A roof turret or bell turret is a turret sitting on the roof ridge of a building, which is mostly made of wood, is open at the side and serves as a bell cage. A roof turret is usually not bricked, but placed on the roof structure with wooden posts using carpentry technology and then slated or provided with a metal layer ( lead , copper ).

history

Roof turrets gained importance among the Cistercians and mendicant orders from the 12th century, whose rules forbade magnificent tower buildings. Roof turrets can often be found on chapels and small or narrow churches. The oldest ridge turrets are on Gotland country churches . In Gothic cathedrals with West tower systems is crossing tower at the point where nave and transept cross, often carried out in the form of a ridge turret (z. B. Altenberg Cathedral , Cologne Cathedral , Amiens Cathedral , Notre-Dame de Paris ).
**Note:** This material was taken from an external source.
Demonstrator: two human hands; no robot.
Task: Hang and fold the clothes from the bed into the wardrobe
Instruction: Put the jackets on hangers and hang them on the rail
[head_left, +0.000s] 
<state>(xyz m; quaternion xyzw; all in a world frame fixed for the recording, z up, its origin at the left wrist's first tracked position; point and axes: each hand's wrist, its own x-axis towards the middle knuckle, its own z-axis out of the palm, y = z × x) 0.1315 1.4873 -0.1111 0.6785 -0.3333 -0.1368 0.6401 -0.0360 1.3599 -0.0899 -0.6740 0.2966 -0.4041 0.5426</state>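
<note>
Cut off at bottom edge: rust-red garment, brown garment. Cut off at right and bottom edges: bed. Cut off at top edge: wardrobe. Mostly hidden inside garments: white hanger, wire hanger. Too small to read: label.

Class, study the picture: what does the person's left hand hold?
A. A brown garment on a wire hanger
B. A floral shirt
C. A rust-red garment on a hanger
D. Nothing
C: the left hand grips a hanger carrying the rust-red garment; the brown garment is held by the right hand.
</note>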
If the roof turret is above the choir of a church, one speaks of a choir turret.

Many roof turrets are not original - they were damaged by wind and weather or even blown down and later replaced; others are 19th century imitations or inventions.

In the late Middle Ages , roof turrets were also found on secular structures or over a gable . Roof skylights with bell there are often mansions whose gatehouses , on large farms , buildings of the fire service , town halls and mining Huthäusern .

Today private houses are also provided with ridge turrets in the form of individual roof figures . The village of Seckach in the Neckar-Odenwald district, for example, has over fifty such roof decorations, mainly designed by local artists.

See also

literature

Web links

Commons : Roof tab  - collection of images, videos and audio files
Wiktionary: Roof tabs  - explanations of meanings, word origins, synonyms, translations

Individual evidence

  1. ^ Hans Vogts : Roof tab. In: Real Lexicon on German Art History . Vol. III (1953), Col. 968-976 ( online ), accessed April 23, 2019.